YOUR INSTRUCTIONS: Among the entries below, copy only the span from the line containing "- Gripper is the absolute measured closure" through the line containing "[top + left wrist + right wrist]". Do so exactly, and skip the pictures.

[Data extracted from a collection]
────────────────────

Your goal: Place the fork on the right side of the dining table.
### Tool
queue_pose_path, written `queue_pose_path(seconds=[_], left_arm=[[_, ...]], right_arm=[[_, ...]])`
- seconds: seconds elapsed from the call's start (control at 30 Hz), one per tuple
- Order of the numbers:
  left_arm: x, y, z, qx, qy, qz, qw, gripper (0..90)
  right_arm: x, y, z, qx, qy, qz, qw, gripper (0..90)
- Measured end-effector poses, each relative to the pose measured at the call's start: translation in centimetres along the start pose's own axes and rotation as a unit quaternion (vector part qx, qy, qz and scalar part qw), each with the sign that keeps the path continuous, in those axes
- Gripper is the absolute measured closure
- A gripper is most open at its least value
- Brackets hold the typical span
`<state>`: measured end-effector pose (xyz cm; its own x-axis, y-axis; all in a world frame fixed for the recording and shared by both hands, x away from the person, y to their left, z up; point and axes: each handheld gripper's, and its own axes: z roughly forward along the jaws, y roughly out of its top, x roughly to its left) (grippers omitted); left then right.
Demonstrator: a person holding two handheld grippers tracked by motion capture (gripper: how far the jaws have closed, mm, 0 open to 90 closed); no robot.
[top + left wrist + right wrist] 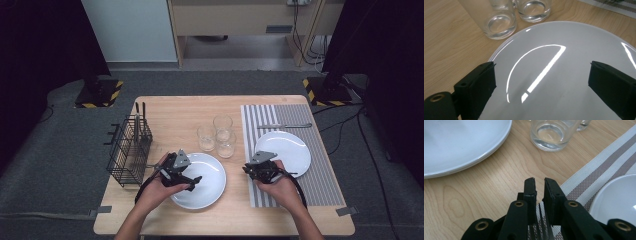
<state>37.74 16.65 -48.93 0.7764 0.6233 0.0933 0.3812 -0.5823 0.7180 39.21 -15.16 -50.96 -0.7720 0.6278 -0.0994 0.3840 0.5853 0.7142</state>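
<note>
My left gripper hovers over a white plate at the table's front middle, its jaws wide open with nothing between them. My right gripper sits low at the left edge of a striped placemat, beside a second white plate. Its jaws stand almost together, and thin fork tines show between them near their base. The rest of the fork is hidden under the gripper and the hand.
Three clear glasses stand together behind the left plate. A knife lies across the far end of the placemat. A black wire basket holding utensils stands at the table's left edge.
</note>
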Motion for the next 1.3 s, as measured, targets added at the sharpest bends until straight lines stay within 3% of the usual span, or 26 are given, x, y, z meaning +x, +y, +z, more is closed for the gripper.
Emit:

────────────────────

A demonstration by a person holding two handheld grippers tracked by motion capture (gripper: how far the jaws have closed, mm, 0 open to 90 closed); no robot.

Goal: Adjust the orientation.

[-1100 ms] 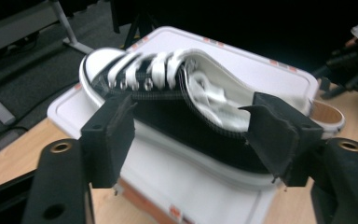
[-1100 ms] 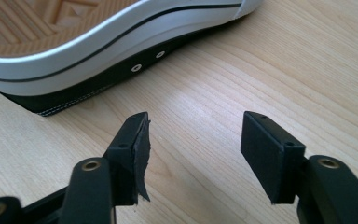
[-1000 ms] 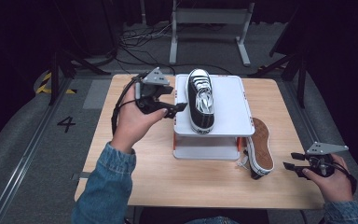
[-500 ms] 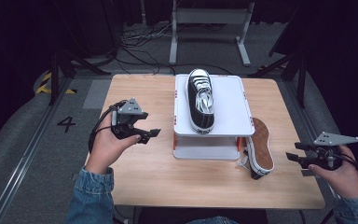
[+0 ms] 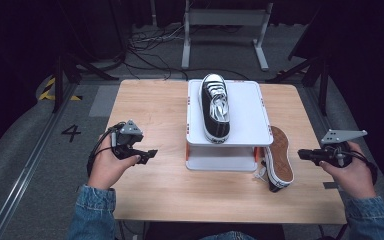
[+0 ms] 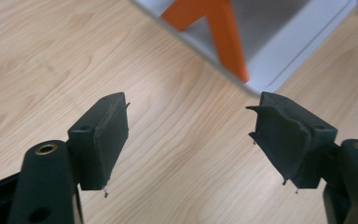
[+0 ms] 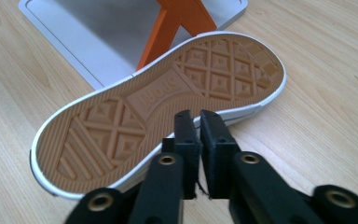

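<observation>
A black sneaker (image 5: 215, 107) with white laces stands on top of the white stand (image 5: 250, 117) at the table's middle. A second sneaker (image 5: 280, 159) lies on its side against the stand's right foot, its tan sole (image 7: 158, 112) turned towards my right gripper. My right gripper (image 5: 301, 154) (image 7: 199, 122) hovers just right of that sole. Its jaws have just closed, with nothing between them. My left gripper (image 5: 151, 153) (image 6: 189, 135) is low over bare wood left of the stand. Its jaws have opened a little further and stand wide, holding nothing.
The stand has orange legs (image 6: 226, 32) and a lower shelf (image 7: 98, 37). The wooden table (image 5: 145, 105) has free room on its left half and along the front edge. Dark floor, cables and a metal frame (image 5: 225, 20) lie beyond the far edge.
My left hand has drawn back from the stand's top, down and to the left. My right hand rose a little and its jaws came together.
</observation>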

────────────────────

OUTPUT BELOW:
- Gripper is the absolute measured closure
- A gripper is most open at its least value
- Brackets hold the typical span
`<state>`: measured end-effector pose (xyz cm; its own x-axis, y-axis; all in a world frame fixed for the recording and shared by both hands, x away from the person, y to their left, z up; point and axes: each handheld gripper's, and its own axes: z roughly forward along the jaws, y roughly out of its top, x roughly to its left) (grippers omitted); left then right.
Demonstrator: a person holding two handheld grippers tracked by motion capture (gripper: how far the jaws have closed, mm, 0 open to 90 closed); no robot.
[top + left wrist + right wrist] 

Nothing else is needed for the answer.